Tek Tip Elbise ve faşist Türk devletinin, Efrin işgaline karşı; Mulhouse‘ta düzenlenen panele ilgi büyüktü

Mulhouse (20-02-2018) Panele Avukat Ahmet Cihan katıldı Pazar günü saat: 14’te Mulhouse ACOTF derneğinde başlayan panel, açılış konuşması ve saygı duruşuyla başladı

Daha sonra söz alan Avukat Ahmet CİHAN ise, Ceza İnfaz Rejimi, Ceza evlerinin dünü ve bugünü üzerinde durdu Avukat Ahmet CİHAN; Ceza İnfaz Rejimi, bireyin haklarını merkeze alan bir düşünce ile değil, devletin “gücünü” hissettirmeyi esas alan bir düşüncenin ürünüdür, belirlemesinde bulunarak, devamla: Fatih Kararnamesi ile başlayan Cumhuriyet Döneminde devam eden, bugün daha görünür hale gelen yönetim kültürü, Ceza İnfaz rejimine doğrudan yansımaktadır. Bu kültür, Ceza İnfaz kurumlarında bulunan kişilerin eğitim ile topluma kazandırılmaları yerine, tecrit etme, hücre hapsi verme, yaşamsal ihtiyaçlarından yoksun bırakma, dayak, korkutma, sindirme, dışarısı ile ilişkisini kesme vb.dir. 1996 yılında, Ceza İnfaz kurumlarındaki baskılara karşı ölüm orucuna başlayan siyasi hükümlü-tutuklulardan 12 si hayatını kaybetti. 2000 yılında ise, 1, 2 ve 3 kişilik odaları bulunan F Tipi Ceza İnfaz Kurumlarının ve Cezaevlerinde keyfi uygulamaların kaldırılması yönünde taleplerle ölüm orucuna başlayan hükümlü ve tutuklulara 19-22 aralık 2000 yılında dönemin hükümeti tarafından müdahale edilmiş, 32 hükümlü-tutuklu yaşamını yitirmiş, yüzlercesi yaralanmış ve sakat kalmıştır. İnsan Haklarına aykırı olması nedeniyle büyük tepkiler alan F Tipi Ceza İnfaz Kurumları ise kapatılmadığı gibi, bugün sayıları 14’e çıkmıştır.

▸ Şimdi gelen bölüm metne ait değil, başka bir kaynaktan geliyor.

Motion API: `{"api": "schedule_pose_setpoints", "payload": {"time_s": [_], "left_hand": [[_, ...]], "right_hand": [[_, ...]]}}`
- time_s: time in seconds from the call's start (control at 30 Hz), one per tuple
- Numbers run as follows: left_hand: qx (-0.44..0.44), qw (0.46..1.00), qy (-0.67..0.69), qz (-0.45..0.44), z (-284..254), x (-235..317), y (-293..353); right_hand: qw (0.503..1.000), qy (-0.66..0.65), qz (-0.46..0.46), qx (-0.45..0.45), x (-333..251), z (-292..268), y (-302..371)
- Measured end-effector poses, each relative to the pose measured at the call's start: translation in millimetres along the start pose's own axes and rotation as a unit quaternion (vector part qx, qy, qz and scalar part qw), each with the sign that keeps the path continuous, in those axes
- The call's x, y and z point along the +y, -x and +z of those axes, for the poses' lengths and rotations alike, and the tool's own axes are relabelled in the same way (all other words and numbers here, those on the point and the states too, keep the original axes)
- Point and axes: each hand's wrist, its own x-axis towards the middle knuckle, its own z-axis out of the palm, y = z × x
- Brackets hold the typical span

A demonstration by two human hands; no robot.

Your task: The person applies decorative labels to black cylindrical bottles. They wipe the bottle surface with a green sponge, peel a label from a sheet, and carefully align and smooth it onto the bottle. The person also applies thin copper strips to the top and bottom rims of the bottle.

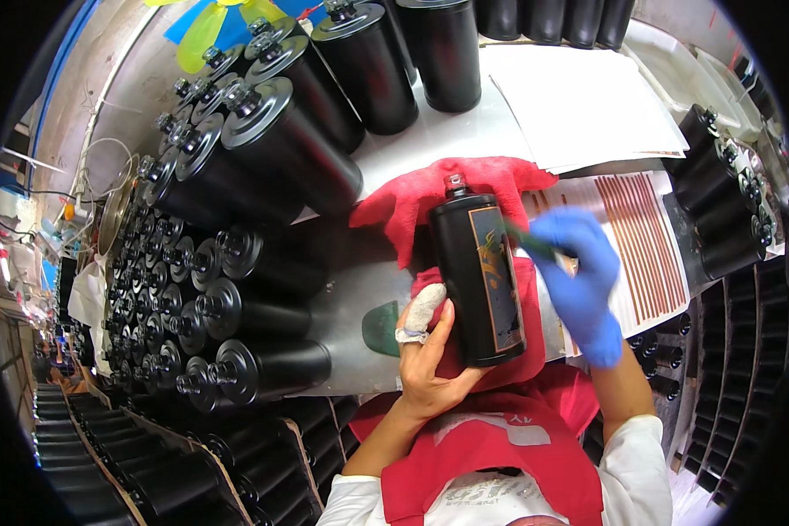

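Grey tabletop [346, 373]: black bottle [460, 280] on red cloth [403, 206], just 3 o'clock of centre. Left hand [431, 377]: fingers touching its 7 o'clock side, grip unclear; right hand [579, 280]: fingers pinching green tool [535, 242]. White sheets [579, 105], 1 o'clock; racked bottles [131, 438], 8 o'clock.

Can't tell contact between green tool [531, 239] and labelled bottle [460, 289]: blurred. Hidden beneath bottle: middle of red cloth [403, 210]. Cut off by upper edge, beyond bottle: tall black bottles [444, 66]. Too small, far left of bottle: background clutter [70, 210].
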Motion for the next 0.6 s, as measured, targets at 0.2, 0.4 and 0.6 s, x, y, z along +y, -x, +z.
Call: {"api": "schedule_pose_setpoints", "payload": {"time_s": [0.2,0.4,0.6], "left_hand": [[0.003,1.000,-0.004,-0.013,-3.5,-0.8,-1.7],[0.002,1.000,-0.010,0.002,-6.6,-6.0,0.7],[0.006,0.999,-0.002,-0.048,3.3,-3.4,7.5]], "right_hand": [[0.942,-0.125,-0.113,-0.290,-37.4,-12.8,74.5],[0.984,-0.024,0.086,-0.151,-20.7,6.9,-1.9],[0.938,0.168,-0.240,-0.188,-5.4,17.9,-24.0]]}}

Bugün de Ceza İnfaz Kurumlarında yaşan keyfi uygulamalar devam ediyor. Bu uygulamaların yanında, Tek Tip Elbise uygulaması da yeniden gündeme gelmiştir. Tek Tip Elbise, 24 Aralık 2017 tarihinde yayınlanan 676 sayılı KHK ile getirilmiştir, ancak uygulama yönetmeliğinin çıkarılmaması nedeniyle henüz uygulanmamıştır. Geçmişte Tek Tip Elbise uygulamasının büyük tepkiler ile karşılaşmış olması nedeniyle bir süre beklemeye alınmış olabilir, ama, bu durum uygulamaya geçilmeyeceği anlamına gelmemektedir. Cezaevlerine yapılan ziyaretler, İHD gözlemleri bugün de yaygın bir şekilde keyfi uygulamalar, dayak,falaka, yaşamsal ihtiyaçlarının karşılanmaması, kötü koşullar nedeniyle hastalıkların yayılması, hastaların zamanında tedavi edilmemesi, %96 ağır özür raporlarına rağmen tahliye edilmemeleri, vb. gibi uygulamalar yaşanmaktadır, diyerek herkesin yaşanan bu keyfi uygulamalara karşı duyarlı olması gerektiğini söyledi. Soru, konuşmalar ve cevaplardan sonra panel sonuçlandı.